Data provided: Begin

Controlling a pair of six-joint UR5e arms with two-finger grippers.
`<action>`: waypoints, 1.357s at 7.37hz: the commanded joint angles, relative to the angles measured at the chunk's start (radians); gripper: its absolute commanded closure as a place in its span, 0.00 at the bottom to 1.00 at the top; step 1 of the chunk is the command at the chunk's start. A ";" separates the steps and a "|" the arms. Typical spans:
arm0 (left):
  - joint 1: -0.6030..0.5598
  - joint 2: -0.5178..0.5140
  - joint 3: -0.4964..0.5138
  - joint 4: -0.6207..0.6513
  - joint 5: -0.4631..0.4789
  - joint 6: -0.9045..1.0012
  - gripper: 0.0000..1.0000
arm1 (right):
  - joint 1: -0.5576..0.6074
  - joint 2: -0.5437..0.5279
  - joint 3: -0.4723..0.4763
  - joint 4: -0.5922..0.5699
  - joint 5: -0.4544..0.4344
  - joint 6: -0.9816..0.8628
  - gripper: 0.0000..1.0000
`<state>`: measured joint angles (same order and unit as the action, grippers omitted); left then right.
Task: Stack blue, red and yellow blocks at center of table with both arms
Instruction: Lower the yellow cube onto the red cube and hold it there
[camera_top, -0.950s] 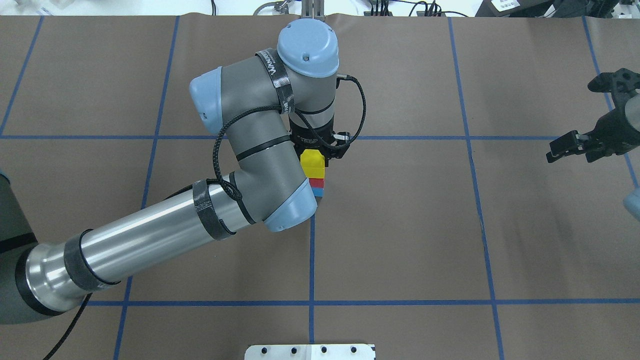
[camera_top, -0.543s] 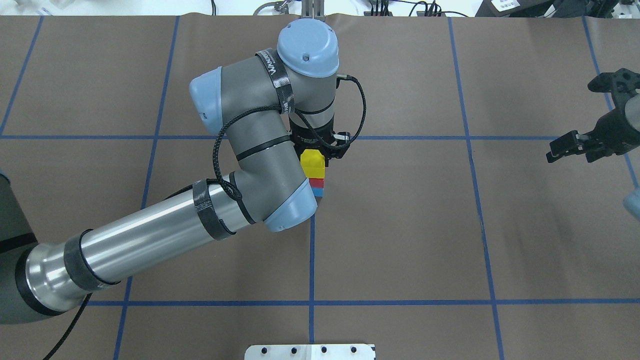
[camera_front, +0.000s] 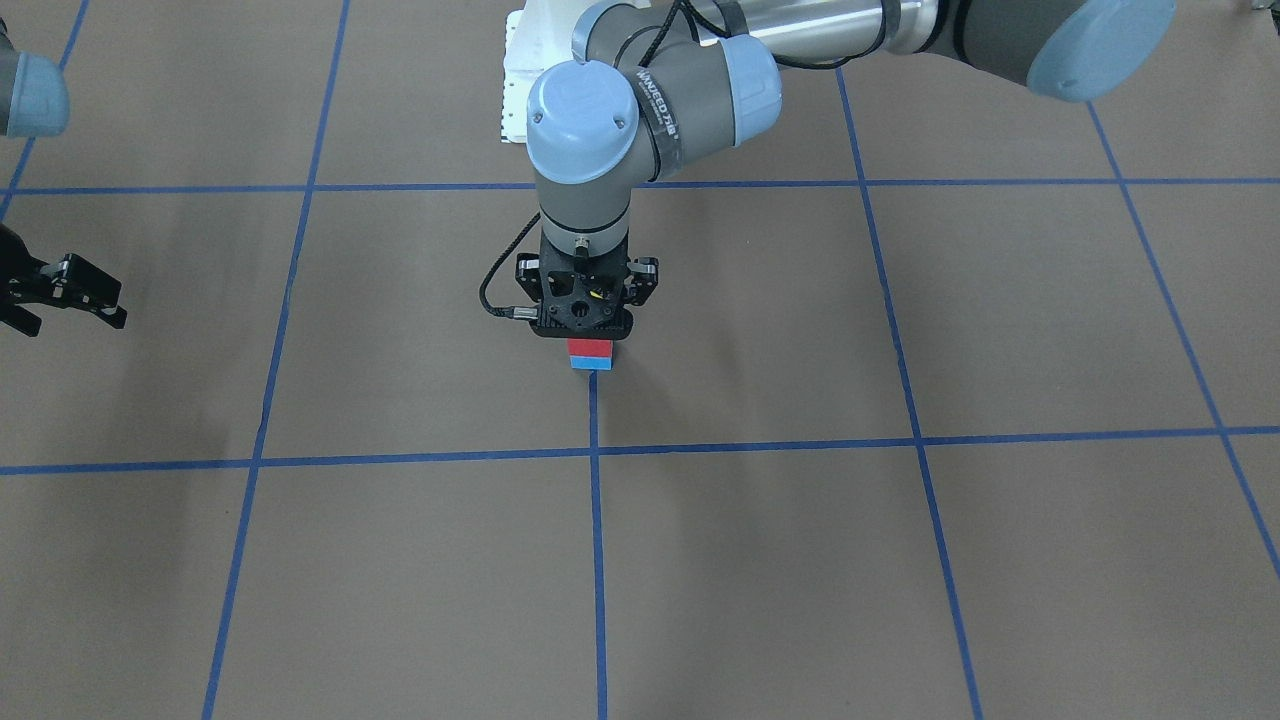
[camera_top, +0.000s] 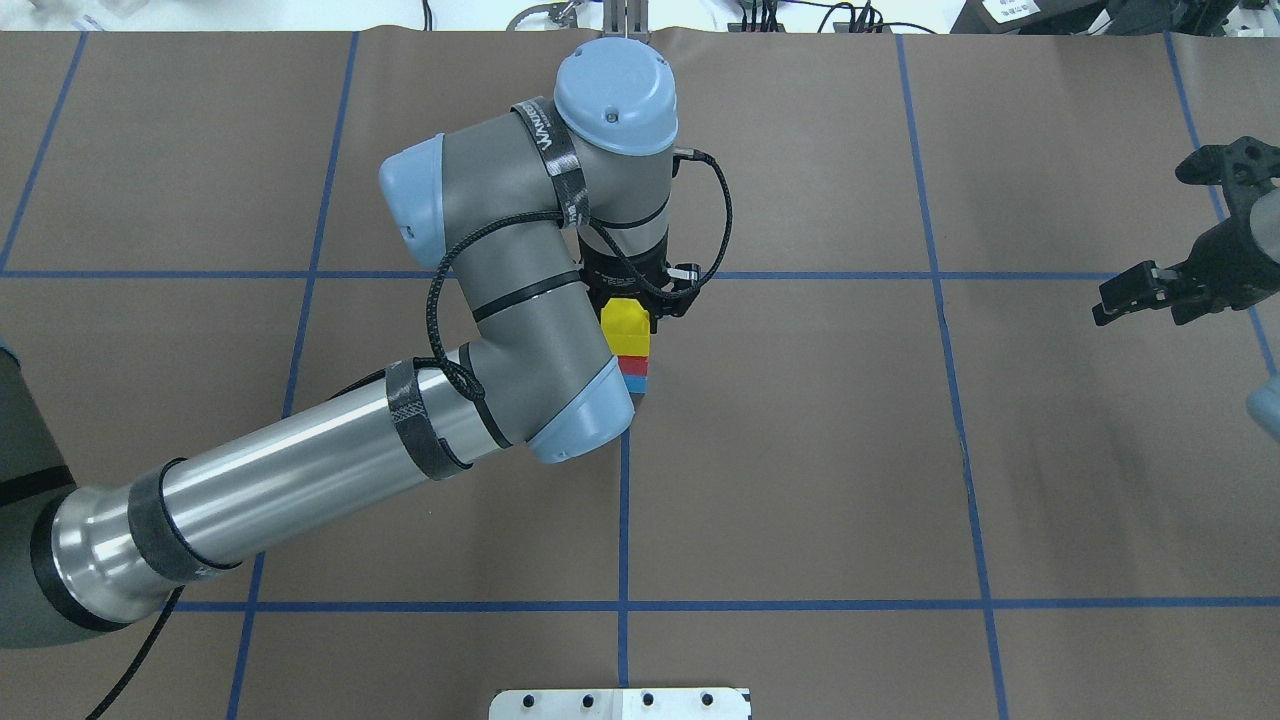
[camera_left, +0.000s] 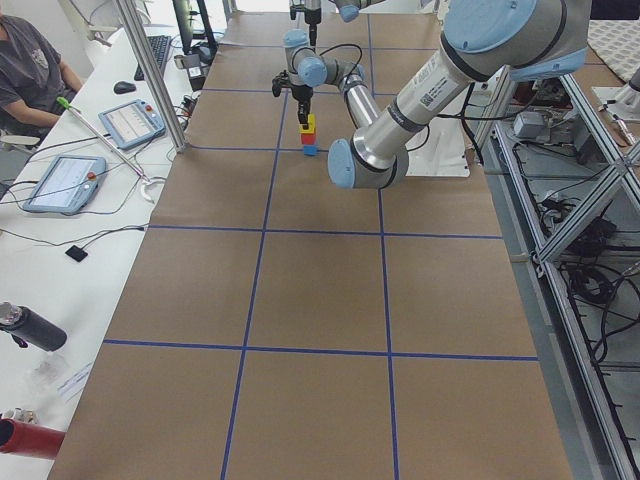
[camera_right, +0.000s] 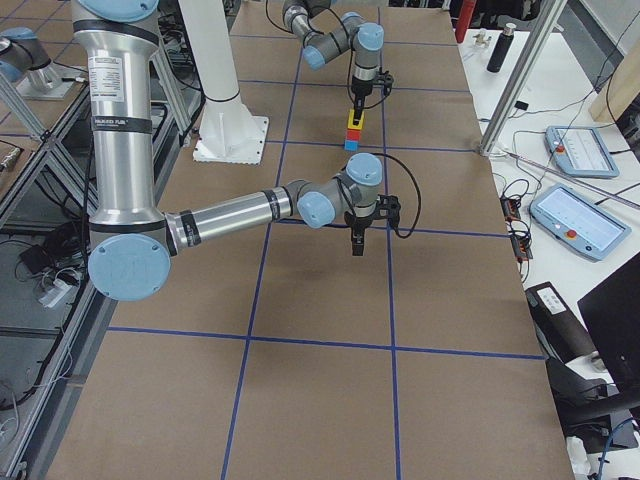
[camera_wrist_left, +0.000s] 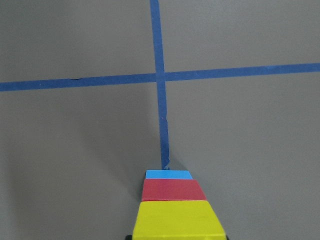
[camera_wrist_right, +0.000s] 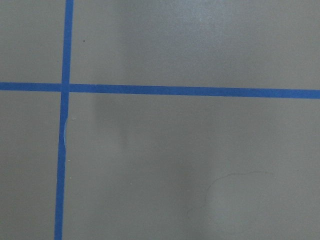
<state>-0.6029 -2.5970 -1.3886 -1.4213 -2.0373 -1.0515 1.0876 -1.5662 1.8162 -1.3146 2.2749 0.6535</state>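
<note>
A stack stands at the table's center on a blue tape crossing: blue block at the bottom, red block in the middle, yellow block on top. The left wrist view shows all three: yellow, red, blue. My left gripper points straight down over the stack and is shut on the yellow block, which rests on the red one. My right gripper hovers far to the right, open and empty; its wrist view shows only bare table.
Blue tape lines divide the brown table into squares. The robot's white base plate is at the near edge. Tablets and a seated person are beside the far side of the table.
</note>
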 joint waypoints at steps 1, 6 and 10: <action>0.000 0.000 0.000 -0.001 0.000 0.007 0.97 | 0.000 0.000 0.000 0.000 0.000 0.000 0.00; 0.000 0.000 0.000 -0.001 0.000 0.010 0.84 | 0.000 0.000 0.002 0.000 0.000 0.000 0.00; 0.000 0.002 0.000 -0.002 0.000 0.007 0.28 | 0.000 0.000 0.002 0.000 0.002 0.000 0.00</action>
<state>-0.6029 -2.5956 -1.3871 -1.4224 -2.0371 -1.0421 1.0876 -1.5662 1.8175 -1.3146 2.2756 0.6535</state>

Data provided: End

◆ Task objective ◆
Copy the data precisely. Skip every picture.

◆ Answer to this exercise ◆
Controlling a pair of six-joint UR5e arms with two-finger grippers.
`<action>`: waypoints, 1.357s at 7.37hz: the commanded joint angles, relative to the angles measured at the chunk's start (radians); gripper: its absolute commanded closure as a place in its span, 0.00 at the bottom to 1.00 at the top; step 1 of the chunk is the command at the chunk's start. A ";" separates the steps and a "|" the arms. Typical spans:
arm0 (left):
  - joint 1: -0.6030..0.5598
  - joint 2: -0.5178..0.5140
  - joint 3: -0.4964..0.5138
  - joint 4: -0.6207..0.6513
  - joint 5: -0.4631..0.4789
  - joint 6: -0.9045..1.0012
  - gripper: 0.0000..1.0000
arm1 (right):
  - joint 1: -0.5576..0.6074
  - joint 2: -0.5437..0.5279
  - joint 3: -0.4723..0.4763
  - joint 4: -0.5922..0.5699
  - joint 5: -0.4544..0.4344
  - joint 6: -0.9816..0.8628
  - gripper: 0.0000..1.0000
`<state>`: measured joint angles (same order and unit as the action, grippers omitted); left then right.
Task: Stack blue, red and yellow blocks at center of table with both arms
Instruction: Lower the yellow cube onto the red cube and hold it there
[camera_top, -0.950s] 
[camera_top, -0.543s] 
[camera_front, +0.000s] 
[camera_top, +0.000s] 
[camera_left, +0.000s] 
[camera_right, +0.000s] 
[camera_wrist_left, +0.000s] 
[camera_wrist_right, +0.000s] 
<state>-0.6029 -2.5970 -1.3886 -1.4213 -2.0373 -1.0515 1.0876 -1.5662 1.8162 -1.3146 2.2749 0.6535</state>
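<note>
A stack stands at the table's center on a blue tape crossing: blue block at the bottom, red block in the middle, yellow block on top. The left wrist view shows all three: yellow, red, blue. My left gripper points straight down over the stack and is shut on the yellow block, which rests on the red one. My right gripper hovers far to the right, open and empty; its wrist view shows only bare table.
Blue tape lines divide the brown table into squares. The robot's white base plate is at the near edge. Tablets and a seated person are beside the far side of the table.
</note>
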 joint waypoints at steps 1, 6 and 10: <action>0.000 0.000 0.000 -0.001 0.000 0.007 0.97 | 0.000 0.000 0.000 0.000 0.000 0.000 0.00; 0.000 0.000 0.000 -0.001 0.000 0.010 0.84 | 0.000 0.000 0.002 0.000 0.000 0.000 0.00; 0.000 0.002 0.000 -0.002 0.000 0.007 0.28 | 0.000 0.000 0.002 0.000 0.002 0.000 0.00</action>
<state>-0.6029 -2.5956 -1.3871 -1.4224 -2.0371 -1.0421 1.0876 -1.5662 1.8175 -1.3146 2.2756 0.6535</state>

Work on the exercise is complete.